I believe this is intentional. On the one hand Paul is saying that believers are part of the larger body of Christ. On the other hand, he’s teaching that we all should be members of local bodies of believers, and we should serve and do our part and play a role in those local bodies.

This morning I’m going to talk to you about church membership and why I believe biblically it is important to be a serving member of a local church—hopefully ours! Many of you are new to our community and have been searching for God’s direction about a church.

My hope is that if you have been one of those on the outside looking in, you’ll become a vibrant, active, participating member on the inside looking out through ministry. To help you here, I want to answer four critical questions about church membership. So let’s start with the very first question:

I. FIRST, WHY SHOULD YOU JOIN A CHURCH?

Many people don’t see the need to be a member of ANY church, much less ours. They’re happy just attending and soaking up what a church has to offer. There are even some who think church membership is a human tradition, and that to reject it is somehow a purer, higher form of New Testament Christianity. This may sound pious and liberating, but the real question is this: Is it BIBLICAL? Let me share four proofs that the idea of church membership is biblical.

1. First, the entire New Testament concept of “church” points to membership.

The word translated “church” is found 113 times in the New Testament. Only twice does it clearly refer to a “universal church”—that is, the body of Christ consisting of all believers in the New Testament age. 109 of those 113 references unequivocally refer to the LOCAL church—that is, the VISIBLE manifestation of God’s people gathered in local assemblies for worship, witness, fellowship and service.

Throughout the entire New Testament it is just assumed that an individual believer will attach himself to a local assembly, not just the universal church.

2. Second, the existence of church government in local New Testament churches indicates that they had some form of clear local church membership.

The consistent pattern throughout the New Testament was that each local body of believers was to be overseen by pastors or elders with specific tasks to shepherd God’s people (Acts 20:28; 1 Peter 5:2), labor diligently among them (1 Thessalonians 5:12), oversee them (1 Thessalonians 5:12; 1 Timothy 5:17), and watch over their souls (Hebrews 13:17). – These responsibilities presuppose a membership in the local church—for HOW CAN they shepherd the people and give an account to God for their spiritual well-being if the elders don’t even know who they are?

On the other side of the coin, Scripture teaches that believers are to submit to their pastors. Hebrews 13:17a says, “Obey them that have the rule over you, and submit yourselves…”

The idea is that every believer should be under the spiritual authority of pastors and church leaders. Well, tell me how you can be under authority without being a member? What authority do I have over the visitors to our church this morning?—None, but I DO have spiritual authority over our members.

3. Third, church discipline implies church membership in the New Testament.

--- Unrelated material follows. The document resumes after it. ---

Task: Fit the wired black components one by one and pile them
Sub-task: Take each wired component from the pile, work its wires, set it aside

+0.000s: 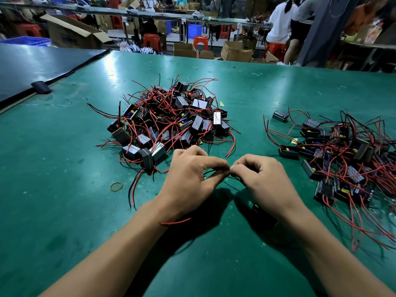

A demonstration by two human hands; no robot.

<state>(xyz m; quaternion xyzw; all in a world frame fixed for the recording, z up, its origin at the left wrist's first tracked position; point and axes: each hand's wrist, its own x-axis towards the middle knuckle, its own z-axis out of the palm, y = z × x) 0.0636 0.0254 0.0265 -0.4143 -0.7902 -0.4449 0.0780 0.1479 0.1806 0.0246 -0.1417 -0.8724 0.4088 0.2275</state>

In Matthew 18:15–17, Jesus outlines the way the church is supposed to try the restore a believer who has fallen into sin—a four-step process commonly referred to as “church discipline.”

>First, he’s to be confronted privately by an individual who has knowledge of the sin (verse 15).

>If he refuses to repent, that individual is to go back with one or two other believers to confront him again (verse 16).

>If the sinning individual refuses to listen to the two or three, they are then to tell it to the church (verse 17a).

>If there is still no repentance, the final step is to put that person out of the assembly (verse 17b).

The exercise of church discipline according to Matthew 18 and other passages assumes that the elders know WHO their members are. For example, I have neither the responsibility nor the authority to discipline a member of the church down the street. And if a person—God forbid—had to be put out of our church, how could we cast him “out” if he were not “in” in the first place? The obvious answer implies the concept of church membership.